Législation. "Un joint, une contravention". C'est du moins la volonté exprimée, à Vienne, par le ministre français de la Santé.Fumer du cannabis ne devrait plus conduire en prison. C'est du moins la volonté affichée la semaine dernière, à Vienne, en Autriche, par Jean-François Mattei, le ministre français de la Santé. Dans l'entretien accordé, en marge de la 46e session de la commission des stupéfiants de l'ONU, aux journalistes de quatre médias dont l'Humanité, jamais il n'était allé aussi loin dans ses propos. À la tribune, Jean-François Mattei s'était félicité "des progrès évidents" obtenus par la communauté internationale dans la lutte contre les drogues (1). Dans son entretien, il a affirmé : "Il faut revoir la proportionnalité des peines : un joint, une contravention. Par contre, le trafic et la revente doivent rester des délits." Pour lui, "la guerre aux drogues" est "un enjeu de santé publique qui doit mobiliser la communauté internationale", mais, a-t-il ajouté, "les toxicomanes doivent d'abord être considérés comme des malades. Un toxicomane, ça se soigne !" Sous-entendu : ça ne se met pas en prison. Certains y verront la volonté du docteur Mattei de ne pas abandonner le terrain des drogues à son collègue de l'Intérieur, Nicolas Sarkozy. D'ailleurs, assure-t-il, "le regard de la société sur les toxicomanes a changé". Lorsque la remarque lui est faite que sa proposition revient à dépénaliser la consommation du cannabis et des autres stupéfiants, le ministre se contente de récuser toute idée de laxisme et précise : "Cela ne veut pas dire que le cannabis sera légalisé. Au moment où nous menons la guerre au tabagisme et aux excès d'alcool, nous ne délivrerons aucun contre-message laissant entendre que le tabac est mauvais et qu'il serait anodin de fumer du cannabis.
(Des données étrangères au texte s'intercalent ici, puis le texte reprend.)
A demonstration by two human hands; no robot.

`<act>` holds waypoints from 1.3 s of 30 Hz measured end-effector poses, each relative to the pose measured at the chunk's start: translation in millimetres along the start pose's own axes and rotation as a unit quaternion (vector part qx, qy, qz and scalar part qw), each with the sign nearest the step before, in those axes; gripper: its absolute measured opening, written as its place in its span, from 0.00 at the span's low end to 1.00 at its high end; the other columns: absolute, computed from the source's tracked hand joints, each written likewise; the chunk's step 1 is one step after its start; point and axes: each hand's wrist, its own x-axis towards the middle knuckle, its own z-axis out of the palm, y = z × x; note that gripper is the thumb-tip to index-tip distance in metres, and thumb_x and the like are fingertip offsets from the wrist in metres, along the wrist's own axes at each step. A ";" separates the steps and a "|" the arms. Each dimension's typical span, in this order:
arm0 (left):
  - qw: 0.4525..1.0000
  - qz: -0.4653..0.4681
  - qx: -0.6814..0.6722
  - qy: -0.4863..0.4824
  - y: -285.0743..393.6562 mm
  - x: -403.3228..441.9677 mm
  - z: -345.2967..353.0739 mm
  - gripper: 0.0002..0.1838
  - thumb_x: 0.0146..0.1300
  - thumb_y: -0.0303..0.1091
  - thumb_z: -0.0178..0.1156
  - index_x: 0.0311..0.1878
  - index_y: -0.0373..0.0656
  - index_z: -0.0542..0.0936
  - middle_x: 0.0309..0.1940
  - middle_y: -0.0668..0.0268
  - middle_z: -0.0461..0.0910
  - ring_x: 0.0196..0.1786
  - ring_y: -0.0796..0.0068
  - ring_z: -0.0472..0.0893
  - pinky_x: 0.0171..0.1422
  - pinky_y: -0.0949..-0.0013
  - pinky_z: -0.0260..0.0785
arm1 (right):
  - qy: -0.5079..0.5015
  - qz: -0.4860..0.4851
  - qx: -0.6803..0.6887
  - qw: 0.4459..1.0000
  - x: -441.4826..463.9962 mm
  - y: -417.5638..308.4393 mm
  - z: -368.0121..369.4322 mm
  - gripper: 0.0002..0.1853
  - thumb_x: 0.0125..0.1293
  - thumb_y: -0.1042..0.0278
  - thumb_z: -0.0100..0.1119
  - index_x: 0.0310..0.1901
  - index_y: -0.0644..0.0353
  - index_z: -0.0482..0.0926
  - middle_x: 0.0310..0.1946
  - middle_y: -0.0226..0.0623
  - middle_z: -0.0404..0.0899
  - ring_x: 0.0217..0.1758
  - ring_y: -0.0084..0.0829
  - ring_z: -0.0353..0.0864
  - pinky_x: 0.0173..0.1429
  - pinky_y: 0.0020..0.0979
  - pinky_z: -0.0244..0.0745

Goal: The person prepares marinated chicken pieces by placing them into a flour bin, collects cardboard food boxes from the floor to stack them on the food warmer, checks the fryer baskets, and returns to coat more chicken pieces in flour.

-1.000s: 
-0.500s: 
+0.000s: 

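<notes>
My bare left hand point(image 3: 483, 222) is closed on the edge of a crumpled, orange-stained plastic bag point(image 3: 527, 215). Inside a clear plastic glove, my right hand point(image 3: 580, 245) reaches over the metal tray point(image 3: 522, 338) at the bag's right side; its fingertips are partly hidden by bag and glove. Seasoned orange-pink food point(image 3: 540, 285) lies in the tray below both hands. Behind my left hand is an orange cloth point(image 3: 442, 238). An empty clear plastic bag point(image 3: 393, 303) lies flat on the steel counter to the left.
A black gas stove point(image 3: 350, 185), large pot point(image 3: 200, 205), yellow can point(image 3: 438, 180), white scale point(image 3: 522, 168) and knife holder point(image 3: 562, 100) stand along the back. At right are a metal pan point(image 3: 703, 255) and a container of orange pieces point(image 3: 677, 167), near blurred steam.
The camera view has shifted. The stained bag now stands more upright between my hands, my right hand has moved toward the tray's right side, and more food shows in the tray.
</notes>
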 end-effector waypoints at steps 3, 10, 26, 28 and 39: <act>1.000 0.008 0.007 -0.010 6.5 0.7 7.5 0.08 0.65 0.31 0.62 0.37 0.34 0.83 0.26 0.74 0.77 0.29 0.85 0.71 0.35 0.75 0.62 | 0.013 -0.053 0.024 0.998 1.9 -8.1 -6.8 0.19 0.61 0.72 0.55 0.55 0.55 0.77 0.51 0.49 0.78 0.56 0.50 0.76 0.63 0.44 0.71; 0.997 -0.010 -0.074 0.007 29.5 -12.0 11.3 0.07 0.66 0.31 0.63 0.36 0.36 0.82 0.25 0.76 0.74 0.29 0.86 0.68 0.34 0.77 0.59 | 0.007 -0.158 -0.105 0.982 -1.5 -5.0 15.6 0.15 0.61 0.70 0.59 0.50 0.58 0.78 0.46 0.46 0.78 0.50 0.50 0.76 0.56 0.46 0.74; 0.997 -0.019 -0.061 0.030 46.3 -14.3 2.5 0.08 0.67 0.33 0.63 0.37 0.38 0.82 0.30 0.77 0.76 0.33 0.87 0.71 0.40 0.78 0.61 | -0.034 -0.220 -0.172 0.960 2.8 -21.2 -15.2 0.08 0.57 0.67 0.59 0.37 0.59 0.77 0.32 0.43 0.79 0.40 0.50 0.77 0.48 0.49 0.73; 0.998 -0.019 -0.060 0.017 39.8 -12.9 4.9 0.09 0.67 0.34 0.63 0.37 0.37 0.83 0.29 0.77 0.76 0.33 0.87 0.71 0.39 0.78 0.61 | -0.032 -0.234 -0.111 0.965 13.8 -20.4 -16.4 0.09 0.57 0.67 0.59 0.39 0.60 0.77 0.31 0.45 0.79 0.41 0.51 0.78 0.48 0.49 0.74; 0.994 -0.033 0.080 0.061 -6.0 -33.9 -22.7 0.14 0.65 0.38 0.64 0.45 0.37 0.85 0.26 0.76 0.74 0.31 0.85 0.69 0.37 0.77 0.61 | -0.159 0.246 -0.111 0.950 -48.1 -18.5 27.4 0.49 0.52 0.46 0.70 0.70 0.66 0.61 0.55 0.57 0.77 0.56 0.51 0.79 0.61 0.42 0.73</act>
D'autant, poursuit-il, que nous sommes de plus en plus convaincus que l'usage de cette substance a des effets nocifs sur la combativité, la mémoire ou la motivation. Fumer des joints, c'est aller moins bien en famille, à l'école. Si le tabac était une substance nouvelle, nous interdirions sa mise sur le marché. Ce n'est sûrement pas pour en légaliser une autre."
Ainsi, Jean-François Mattei brise le tabou de la loi de 1970 qui a transformé en délinquant tout consommateur d'un psychotrope illicite. Après trente-trois ans d'application, force est de constater que la loi n'a pas atteint ses objectifs. Elle a eu, en revanche, des effets pervers comme la surpopulation carcérale, la clandestinité qui gêne la prise en charge sanitaire et sociale des toxicomanes, etc. Jean-François Mattei a annoncé sa volonté de réformer cette loi devenue, selon lui, "inapplicable" si bien que les juges envoient rarement en prison les simples usagers de cannabis. D'ailleurs, comment envisager l'incarcération des quelques trois à quatre millions de personnes qui reconnaissent avoir fumé au moins un joint dans leur vie ?
"Une loi qu'on n'applique pas doit être réformée", affirme donc le ministre. L'annonce de la dépénalisation de la consommation, même si elle ne dit pas son nom, risque d'exposer le ministre au tir croisé de ceux qui assimilent toute réforme de la loi de 1970 à du laxisme, et des partisans d'une légalisation du cannabis qui y verront une demi-mesure. Il reste que le débat sera enfin lancé, au plus haut niveau de l'État. Jean-François Mattei estime "équilibrée et de bon sens" la politique française en matière de lutte contre les toxicomanies, conjuguant répression des trafics, prévention, soins et réduction des risques. À la tribune de l'ONU, il a lancé l'idée d'une prochaine conférence réunissant à Paris les nations situées sur les "routes de la drogue", car l'opposition traditionnelle entre pays producteurs et zones de consommation n'a aucune pertinence. "Il y a cinq fois plus d'héroänomanes en Iran qu'en France", a souligné le ministre.